3 Replies Latest reply: Sep 1, 2009 1:08 AM by 796440 RSS

    Identifying whether a byte array consists of compressed data

    807580
      Hi,

      I'm new to java.util.zip.

      I'm trying to inflate data from a byte array which is originally retrieved from a database. However, I need to dynamically check whether the data in the byte[] was compressed (using java.util.zip.Deflater) or simply uncompressed byte[] representation of String.

      Essentially I want to have something like "isInflatable()" so that I can check it before attempting inflation using java.util.zip.Inflater.

      Is there a way to do this without actually attempting inflation which may or may not succeed depending on the data in the byte array?

      Thanks,
      Rahul
        • 1. Re: Identifying whether a byte array consists of compressed data
          796440
          You can try to inflate it. If it works, it was compressed. If it fails, it was not compressed, or it got corrupted.

          Or you could google for the spec for the zip algorithm and see if it has any particular "signature" bytes in the header that might tell you if the data is compressed in the format. Of course, that's not foolproof. Some other data might happen to start with those bytes even though it's not compressed.

          Why do you not want to attempt inflation?

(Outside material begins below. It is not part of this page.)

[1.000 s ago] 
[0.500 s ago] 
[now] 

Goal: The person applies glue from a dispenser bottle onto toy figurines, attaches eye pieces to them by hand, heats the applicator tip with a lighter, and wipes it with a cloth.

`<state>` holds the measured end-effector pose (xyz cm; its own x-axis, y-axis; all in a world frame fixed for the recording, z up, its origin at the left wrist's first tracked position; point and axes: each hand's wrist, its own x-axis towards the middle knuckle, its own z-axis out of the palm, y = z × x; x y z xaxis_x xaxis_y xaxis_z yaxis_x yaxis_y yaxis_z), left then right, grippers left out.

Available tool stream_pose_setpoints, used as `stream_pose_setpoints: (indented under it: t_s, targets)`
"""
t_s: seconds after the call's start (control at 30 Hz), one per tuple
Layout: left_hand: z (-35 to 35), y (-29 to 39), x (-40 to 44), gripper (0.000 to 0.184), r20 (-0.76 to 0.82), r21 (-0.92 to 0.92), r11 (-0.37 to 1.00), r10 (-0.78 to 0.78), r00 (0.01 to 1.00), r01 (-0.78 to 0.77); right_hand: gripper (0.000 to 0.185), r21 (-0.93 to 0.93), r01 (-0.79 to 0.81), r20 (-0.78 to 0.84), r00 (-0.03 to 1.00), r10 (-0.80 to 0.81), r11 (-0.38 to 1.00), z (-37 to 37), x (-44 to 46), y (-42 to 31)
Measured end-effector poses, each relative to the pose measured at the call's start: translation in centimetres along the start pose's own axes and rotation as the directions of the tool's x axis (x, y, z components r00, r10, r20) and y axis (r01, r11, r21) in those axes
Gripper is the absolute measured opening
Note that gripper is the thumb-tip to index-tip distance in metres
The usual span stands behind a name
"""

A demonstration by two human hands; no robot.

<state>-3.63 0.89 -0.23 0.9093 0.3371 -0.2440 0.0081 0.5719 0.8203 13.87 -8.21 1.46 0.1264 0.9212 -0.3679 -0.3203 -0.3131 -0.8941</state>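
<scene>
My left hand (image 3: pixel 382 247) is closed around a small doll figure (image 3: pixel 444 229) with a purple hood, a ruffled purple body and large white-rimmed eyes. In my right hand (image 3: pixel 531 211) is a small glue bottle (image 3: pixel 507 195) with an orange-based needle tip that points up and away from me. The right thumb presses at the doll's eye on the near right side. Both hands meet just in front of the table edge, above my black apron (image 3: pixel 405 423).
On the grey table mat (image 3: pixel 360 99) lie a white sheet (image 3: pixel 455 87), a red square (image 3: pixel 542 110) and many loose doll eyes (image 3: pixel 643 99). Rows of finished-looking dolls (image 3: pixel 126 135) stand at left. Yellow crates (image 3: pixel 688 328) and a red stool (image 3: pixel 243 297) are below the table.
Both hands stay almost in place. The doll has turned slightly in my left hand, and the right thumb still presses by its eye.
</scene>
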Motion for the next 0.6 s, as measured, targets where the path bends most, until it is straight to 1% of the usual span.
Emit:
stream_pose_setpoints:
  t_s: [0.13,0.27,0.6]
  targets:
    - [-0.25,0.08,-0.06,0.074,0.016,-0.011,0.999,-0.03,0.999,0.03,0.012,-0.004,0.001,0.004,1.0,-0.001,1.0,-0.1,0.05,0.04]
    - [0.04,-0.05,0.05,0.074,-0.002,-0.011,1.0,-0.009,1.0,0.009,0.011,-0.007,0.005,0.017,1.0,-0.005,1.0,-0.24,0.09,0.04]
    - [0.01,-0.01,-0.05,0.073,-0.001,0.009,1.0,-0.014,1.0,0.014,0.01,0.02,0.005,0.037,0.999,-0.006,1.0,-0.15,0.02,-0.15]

          A better approach might be to just add another column that tells you what format the column in question is in.
          • 2. Re: Identifying whether a byte array consists of compressed data
            807580
            Thanks.

            In my specific application of this, I want to retrieve data from multiple columns some containing compressed data, others uncompressed data. I just wanted to see if I can do the retrieval and conversion to final String generically so that I don't have to have special handling. Attempting inflation may be expensive and what if uncompressed data gets processed resulting in garbage...isn't that possible?

            Rahul
            • 3. Re: Identifying whether a byte array consists of compressed data
              796440
              It's possible but unlikely that you'll have uncompressed data that will happen to correspond to valid compressed data.

              Really the right way to do it is to have a separate indicator of whether the given data is compressed.

              And if you're saying that some columns will always be compressed and some will never be compressed, and you're just trying to detect by the data even though knowing which column it is gives you that information already, then you're definitely going about it the wrong way.